Bukan Gagal Nikah

Diena Mzr
Chapter #9

8

KURANG tidur gara-gara menangisi keadaan sungguh kombinasi seni hidup menyakiti diri sendiri. Tapi masih saja aku lakukan gara-gara menyesali keputusan Zodi yang masih bersikeras untuk menikah di Marrions hanya karena sudah terlanjur berhutang dan ingin membahagiakan aku. Setiap berpapasan dengan Zodi dan ingat itu, aku jadi kesal sendiri.

Sekarang aku mau refreshing bertemu Jedy dan berharap dia nggak memerhatikan mataku yang sudah seperti panda yang tersengat ratu lebah karena sembab. Tapi baru saja aku melangkah di lobi, pandanganku sudah dibuat tersentak. Karena aku benar-benar melihat sosok wanita paruh baya yang berhijab dan membawa tas belanjaan yang kukenali di lobi. Bu Velona? Aku sering menemaninya belanja setiap akhir pekan, jadi aku tahu kalau itu dia.

Mau nggak mau aku berjalan menghampirinya, karena nggak ada jalan lain dan Bu Velona sudah melihatku sambil melambaikan tangannya. Namun, kenapa dia harus datang di jam-jam segini? Aku ingin pergi sama Jedy karena dia hanya ada waktu di akhir pekan dan aku masih jadi budak korporat di hari Sabtu ini.

“Nelly,” sapa Bu Velona.

“Ada apa, Bun?” tanyaku sambil berharap Jedy nggak tiba sekarang juga. Tapi ternyata itu hanya akan jadi harapanku, karena seseorang tengah menatap seolah dia memang menantiku. Aku juga melihatnya melambaikan tangan ke arahku. Apa dia Jedy? Aku belum pernah melihatnya lagi semenjak Instagramnya sudah nggak aktif. Dia memang laki-laki yang nggak memiliki sosial media mana pun karena menurutnya hanya membuang waktunya yang berharga.

Laki-laki itu baru saja turun dari Mercedesnya. Apa aku hanya berhalusinasi sekarang? Karena dia benar-benar menantiku. Aku mengerjap, mencoba kembali meyakinkan mataku nggak salah lihat. Tapi aku benar-benar melihat sorot matanya yang terus menatapku. Dia berdiri di samping mobilnya yang memang baru terparkir di depan lobi kami.

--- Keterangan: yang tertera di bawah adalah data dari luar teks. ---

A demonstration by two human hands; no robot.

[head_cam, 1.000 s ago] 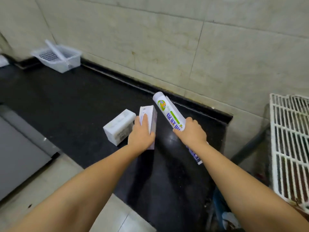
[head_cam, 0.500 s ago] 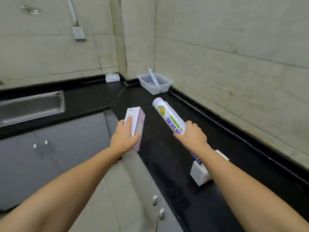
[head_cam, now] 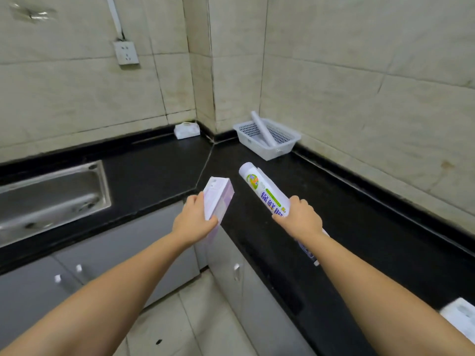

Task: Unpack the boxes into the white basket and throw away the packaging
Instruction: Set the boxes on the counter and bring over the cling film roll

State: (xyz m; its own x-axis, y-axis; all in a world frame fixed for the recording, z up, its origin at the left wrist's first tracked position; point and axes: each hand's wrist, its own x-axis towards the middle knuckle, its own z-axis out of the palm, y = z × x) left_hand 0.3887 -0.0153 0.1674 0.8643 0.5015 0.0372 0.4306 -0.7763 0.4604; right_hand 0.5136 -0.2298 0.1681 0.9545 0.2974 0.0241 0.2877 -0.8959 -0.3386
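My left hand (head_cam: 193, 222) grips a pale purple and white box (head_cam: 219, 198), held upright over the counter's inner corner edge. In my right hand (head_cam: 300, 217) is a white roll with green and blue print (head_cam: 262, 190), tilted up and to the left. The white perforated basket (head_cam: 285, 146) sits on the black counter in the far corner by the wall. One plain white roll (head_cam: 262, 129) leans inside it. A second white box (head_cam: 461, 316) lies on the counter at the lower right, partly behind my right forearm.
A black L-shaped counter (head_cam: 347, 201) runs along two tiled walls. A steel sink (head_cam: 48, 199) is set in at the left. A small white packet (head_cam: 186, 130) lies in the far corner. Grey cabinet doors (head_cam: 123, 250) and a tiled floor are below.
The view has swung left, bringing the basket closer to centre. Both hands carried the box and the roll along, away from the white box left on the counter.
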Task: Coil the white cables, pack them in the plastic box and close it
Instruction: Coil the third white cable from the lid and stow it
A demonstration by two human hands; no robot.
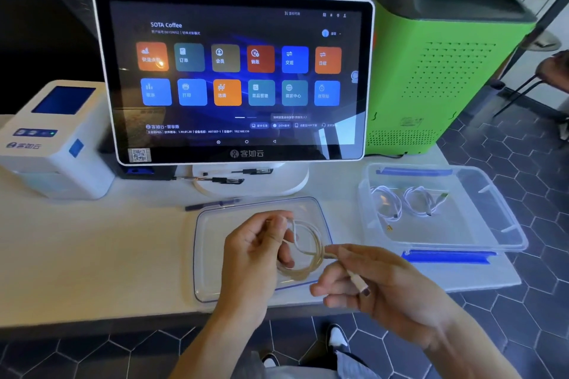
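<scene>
the person's left hand [257,251] is closed around one side of a coiled white cable [303,251], thumb and fingers pinching the loops together near the top. the right hand [374,281] is pinched shut on the same cable just right of the coil, and the cable's plug end [361,284] sticks out below its fingers. the coil hangs between the two grips, directly above the clear lid [234,286] with its blue seal, which lies flat on the white counter [92,255] under both hands.

well to the right of the grip and a little further from the person sits the open plastic box [480,237], with blue latches on its near and far edges. two coiled cables [403,201] already lie in it, side by side toward its left half.

beyond the hands, past the lid's far edge, a dark pen [212,204] lies on the counter, and behind that stands a touchscreen terminal [234,77] showing coloured tiles. a white printer [52,138] is far off to the left of the grip, and a green machine [440,52] rises behind the box.
</scene>
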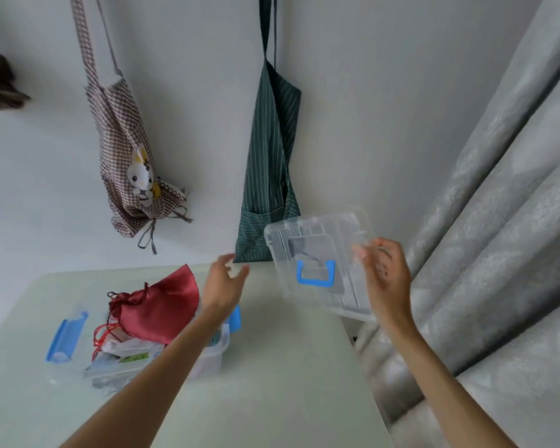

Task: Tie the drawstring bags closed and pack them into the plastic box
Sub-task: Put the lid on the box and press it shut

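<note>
Gripped at its right edge by the right hand (387,273), a clear plastic lid with a blue handle (317,263) is held tilted in the air above the far right corner of the pale green table (288,367); the fingers curl round the lid's rim. Left hand (223,282): raised above the table with fingers loosely spread, holding nothing, reaching toward the lid's near-left edge but apart from it. Clear plastic box with blue side latches (207,357): stands open on the table's left part, below the left forearm. Red satin drawstring bag (165,305): lies on top of the box's contents with its neck gathered and cord trailing; whether the cord is knotted cannot be told. White bags or packets (126,347) lie beneath it, blurred. Detached blue latch piece (65,337): rests on the table left of the box. Judged progress: packing appears largely done, the bags sitting high in the box; fitting the lid and fastening the latches remain.
</note>
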Available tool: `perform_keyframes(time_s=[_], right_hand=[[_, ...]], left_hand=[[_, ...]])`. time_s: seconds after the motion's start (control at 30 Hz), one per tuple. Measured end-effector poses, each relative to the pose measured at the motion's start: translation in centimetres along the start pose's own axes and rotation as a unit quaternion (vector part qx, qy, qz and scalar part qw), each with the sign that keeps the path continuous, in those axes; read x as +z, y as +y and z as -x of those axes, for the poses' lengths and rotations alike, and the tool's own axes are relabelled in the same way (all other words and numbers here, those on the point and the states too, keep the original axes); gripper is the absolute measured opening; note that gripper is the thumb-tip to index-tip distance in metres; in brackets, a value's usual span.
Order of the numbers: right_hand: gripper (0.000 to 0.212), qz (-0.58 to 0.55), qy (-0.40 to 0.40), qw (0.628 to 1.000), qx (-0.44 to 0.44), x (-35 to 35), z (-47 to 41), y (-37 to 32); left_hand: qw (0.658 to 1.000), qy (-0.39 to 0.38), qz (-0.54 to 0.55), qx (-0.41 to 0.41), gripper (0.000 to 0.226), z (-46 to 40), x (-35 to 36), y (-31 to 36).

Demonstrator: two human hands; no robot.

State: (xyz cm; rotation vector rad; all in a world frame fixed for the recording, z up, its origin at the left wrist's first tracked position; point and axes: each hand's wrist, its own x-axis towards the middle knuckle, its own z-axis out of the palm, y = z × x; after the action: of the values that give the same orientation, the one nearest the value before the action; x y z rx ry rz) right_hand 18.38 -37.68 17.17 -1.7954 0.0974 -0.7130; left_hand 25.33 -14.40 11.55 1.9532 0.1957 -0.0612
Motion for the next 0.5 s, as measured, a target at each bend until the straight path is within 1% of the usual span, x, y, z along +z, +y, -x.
perform_keyframes(time_s=[0.03, 0.07, 0.13, 0.17, 0.2, 0.23, 0.33, 0.37, 0.43, 0.5], right_hand=[[0.013, -0.041, 0.016, 0.999, 0.01, 0.5, -0.6, -1.4], [0.013, -0.074, 0.027, 0.997, 0.023, 1.1, -1.2, -2.4], [0.012, -0.131, 0.035, 0.987, 0.086, 2.8, -1.9, -3.7], [0.01, -0.168, 0.021, 0.976, 0.136, 4.8, -2.0, -4.1], [0.007, -0.205, 0.011, 0.961, 0.186, 5.4, -2.1, -3.7], [0.003, -0.241, -0.013, 0.943, 0.231, 6.7, -1.9, -3.5], [0.004, -0.297, -0.081, 0.895, 0.323, 12.0, -0.7, -2.1], [0.004, -0.306, -0.105, 0.882, 0.343, 14.0, -0.1, -1.8], [0.009, -0.303, -0.141, 0.864, 0.376, 17.0, 0.7, -0.9], [0.018, -0.282, -0.146, 0.859, 0.401, 19.5, 1.5, 0.1]], left_hand=[[0.999, 0.032, -0.036, 0.015, 0.061, -0.3, -2.0, 0.7], [0.997, 0.051, -0.058, 0.012, 0.071, -0.6, -3.9, 1.4], [0.997, 0.045, -0.065, -0.014, 0.087, -1.7, -7.5, 1.6], [0.998, 0.034, -0.054, -0.031, 0.093, -2.1, -10.1, 1.5], [0.999, 0.012, -0.036, -0.036, 0.101, -2.4, -11.0, 1.4], [0.999, 0.005, -0.019, -0.042, 0.102, -2.6, -12.5, 1.0], [0.996, 0.041, -0.046, -0.066, 0.064, -2.1, -17.7, -1.6], [0.993, 0.056, -0.056, -0.088, 0.061, -2.0, -19.6, -2.8], [0.991, 0.054, -0.049, -0.115, 0.053, -1.9, -22.4, -4.9], [0.989, 0.05, -0.039, -0.136, 0.043, -1.7, -24.1, -7.1]])
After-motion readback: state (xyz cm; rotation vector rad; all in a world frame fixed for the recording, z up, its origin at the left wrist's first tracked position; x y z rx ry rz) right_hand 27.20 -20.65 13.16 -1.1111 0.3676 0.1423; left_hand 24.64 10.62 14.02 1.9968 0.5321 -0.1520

Seingatku, hanya petinggi-petinggi saja yang bisa parkir di situ seperti eksekutif produser atau jajarannya dan aku hanya memberitahu Jedy kalau aku bekerja di Gedung Kadja yang ada di Jakarta Pusat ini.

“Nel, Bunda bawain oleh-oleh untuk kamu. Siapa tahu Zodi juga suka.”

Ya, Tuhan! Bu Velona memang masih menganggapku seperti anaknya sendiri dan belum menghilangkan kebiasaannya. Aku selalu ingat dia sering membawakan sushi atau makanan kesukaan aku dan Zodi. Aku memejamkan mata sejenak dan berpikir bagaimana aku bisa menolaknya sementara Jedy sudah menatap kami berdua sambil berdiri dari pintu mobilnya yang masih terbuka.